When Flores took over in May, 1984, he replaced Thomas Dolan, who had been named interim director after Norine W. Miover left the agency amid allegations of mismanagement and improperly receiving $1,500 in agency funds for personal use.

Established in 1964 as part of President Lyndon Johnson’s War on Poverty, the CDC has existed in relative anonymity since its beginning.

At the time of the CDC’s inception, Ray Villa, a founder and one of the first board members of the agency, said Orange County supervisors philosophically opposed federal aid and refused to believe poverty was an Orange County problem. Supervisors had to be persuaded, Villa said, that a vehicle to receive and spend federal anti-poverty funds was needed.

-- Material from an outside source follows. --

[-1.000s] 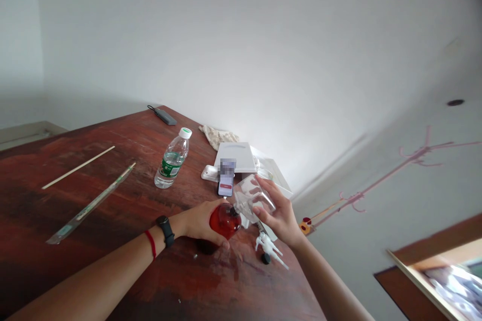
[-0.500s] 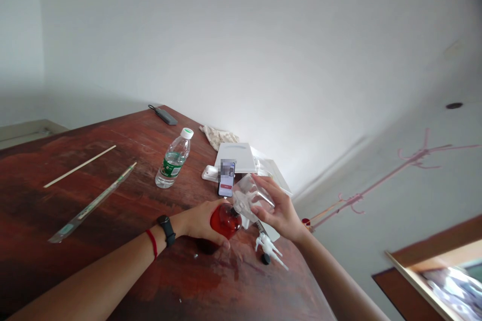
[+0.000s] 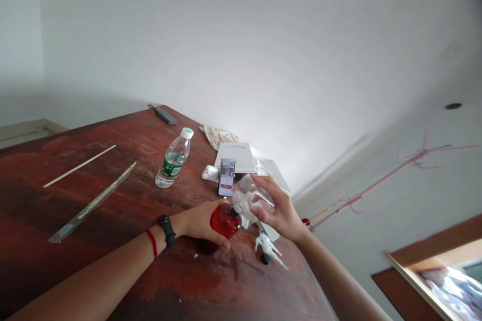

The numbers illustrate, however, that the need for financial assistance for Orange County’s poor has continued to grow. In 1980, according to census estimates, Orange County’s number of poor--those below the federal government’s poverty guideline of $7,412 for a family of four--was about 320,000, or 7.3% of the population. The state is expected to release new poverty figures for Orange County soon showing that figure has increased to 11% this year, according to a Community Development Council spokesman. The new poverty guideline for a family of four is expected to be about $12,000.

In retrospect, there are a variety of opinions about why Flores’ proposal for distribution of the $150,000 was rejected.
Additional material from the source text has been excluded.